======== Source data

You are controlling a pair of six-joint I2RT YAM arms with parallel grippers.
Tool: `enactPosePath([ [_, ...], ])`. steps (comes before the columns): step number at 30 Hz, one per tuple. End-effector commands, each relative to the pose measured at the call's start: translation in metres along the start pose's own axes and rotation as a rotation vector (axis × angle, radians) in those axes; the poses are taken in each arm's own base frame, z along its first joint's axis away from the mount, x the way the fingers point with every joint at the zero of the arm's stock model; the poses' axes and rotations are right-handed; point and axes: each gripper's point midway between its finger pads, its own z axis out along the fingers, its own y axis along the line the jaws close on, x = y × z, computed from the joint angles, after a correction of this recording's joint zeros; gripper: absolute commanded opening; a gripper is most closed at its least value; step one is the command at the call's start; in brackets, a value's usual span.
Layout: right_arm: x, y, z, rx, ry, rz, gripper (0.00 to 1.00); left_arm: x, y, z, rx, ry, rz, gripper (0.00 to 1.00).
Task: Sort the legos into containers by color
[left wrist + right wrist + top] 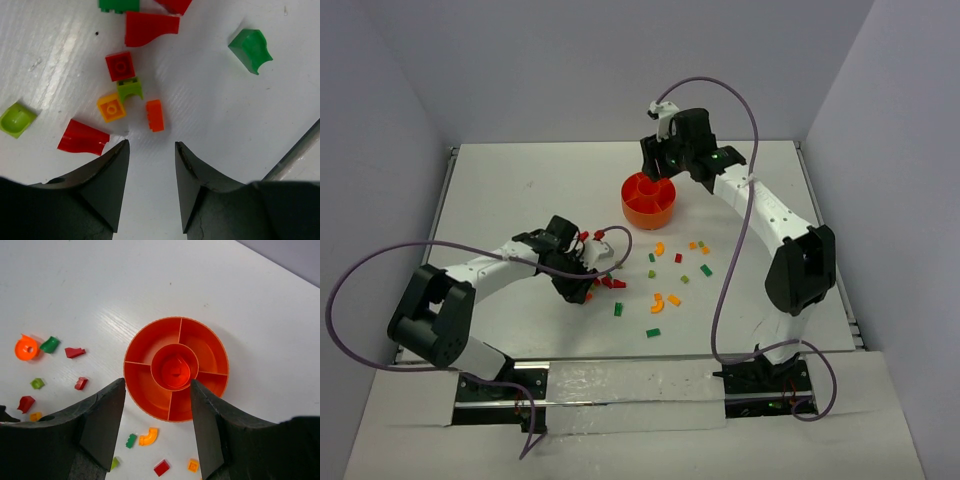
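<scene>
Left gripper (150, 145): released; my jaws stand apart with nothing between them, low over the desk (215, 125).
Just past left tips: an orange brick (155, 115) lies on the desk in line with the gap.
Cluster beside it: a yellow square (111, 107), a light green piece (130, 89) and a red square (120, 66) lie close together.
Farther out: a red curved piece (83, 138) near my left finger, a red slope (149, 28) beyond the cluster, and a green arch (250, 50) well apart to the right.
Right gripper (156, 381): released; my jaws stand apart, holding nothing, above the bowl (150, 342).
Bowl: upright at the far middle of the desk. Walls run from a central cup (175, 371) and form four compartments.
Legos (660, 280): scattered on the desk between my two arms, on the near side of the bowl.
</scene>
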Motion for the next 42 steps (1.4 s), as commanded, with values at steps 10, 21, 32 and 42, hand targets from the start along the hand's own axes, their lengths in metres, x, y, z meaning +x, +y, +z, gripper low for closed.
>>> enactPosePath([
  [10, -0.024, -0.027, -0.042, 0.081, -0.093, 0.069, 0.62, -0.019, 0.004, 0.027, -0.129, 0.02, 0.042, 0.42],
  [21, -0.019, -0.031, -0.051, 0.09, -0.096, 0.072, 0.62, -0.015, 0.002, 0.039, -0.156, 0.054, 0.055, 0.35],
  [32, -0.01, -0.034, -0.049, 0.095, -0.075, 0.071, 0.62, 0.011, -0.008, 0.032, -0.153, 0.122, 0.088, 0.29],
  [42, -0.01, -0.031, -0.049, 0.082, -0.074, 0.071, 0.63, 0.01, -0.009, 0.026, -0.155, 0.151, 0.068, 0.52],
])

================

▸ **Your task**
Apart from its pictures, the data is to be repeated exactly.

▸ **Your response**
You are controlling a pair of six-joint I2RT YAM arms with parallel grippers.
Tool: `enactPosePath([ [_, ...], ])`. steps (comes before the columns): step number at 30 Hz, one per tuple. End-effector commands, each relative to the pose measured at the call's start: translation in metres along the start pose's own axes and rotation as a rotation vector (axis × angle, radians) in those axes; the poses are taken in each arm's own base frame, z along its first joint's axis away from the mount, x the way the fingers point with every joint at the zero of the arm's stock model; the poses' axes and rotations are right-handed; point and axes: each gripper's point midway between its finger pads, its own z axis out along the fingers, its own y axis along the line the jaws close on, x = y × z, computed from the joint angles, after a correction of this recording's joint zeros; gripper: absolute commanded opening; a gripper is most closed at its least value; step one is the command at the call's start; in brackets, a value's usual span.
Layout: right_arm: x, y, z, rx, ry, rz, gripper (0.00 to 1.00); left_arm: x, y, z, rx, ry, rz, gripper (0.00 to 1.00).
Task: Sort the legos into containers by color
[left wrist + right wrist + top] 
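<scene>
Left gripper (150, 145): released; my jaws stand apart with nothing between them, low over the desk (215, 125).
Just past left tips: an orange brick (155, 115) lies on the desk in line with the gap.
Cluster beside it: a yellow square (111, 107), a light green piece (130, 89) and a red square (120, 66) lie close together.
Farther out: a red curved piece (83, 138) near my left finger, a red slope (149, 28) beyond the cluster, and a green arch (250, 50) well apart to the right.
Right gripper (156, 381): released; my jaws stand apart, holding nothing, above the bowl (150, 342).
Bowl: upright at the far middle of the desk. Walls run from a central cup (175, 371) and form four compartments.
Legos (660, 280): scattered on the desk between my two arms, on the near side of the bowl.
</scene>
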Motion for the next 42 steps (1.4 s), as commanded, with values at steps 10, 21, 32 and 42, hand targets from the start along the hand's own axes, their lengths in metres, x, y, z meaning +x, +y, +z, gripper low for closed.
>>> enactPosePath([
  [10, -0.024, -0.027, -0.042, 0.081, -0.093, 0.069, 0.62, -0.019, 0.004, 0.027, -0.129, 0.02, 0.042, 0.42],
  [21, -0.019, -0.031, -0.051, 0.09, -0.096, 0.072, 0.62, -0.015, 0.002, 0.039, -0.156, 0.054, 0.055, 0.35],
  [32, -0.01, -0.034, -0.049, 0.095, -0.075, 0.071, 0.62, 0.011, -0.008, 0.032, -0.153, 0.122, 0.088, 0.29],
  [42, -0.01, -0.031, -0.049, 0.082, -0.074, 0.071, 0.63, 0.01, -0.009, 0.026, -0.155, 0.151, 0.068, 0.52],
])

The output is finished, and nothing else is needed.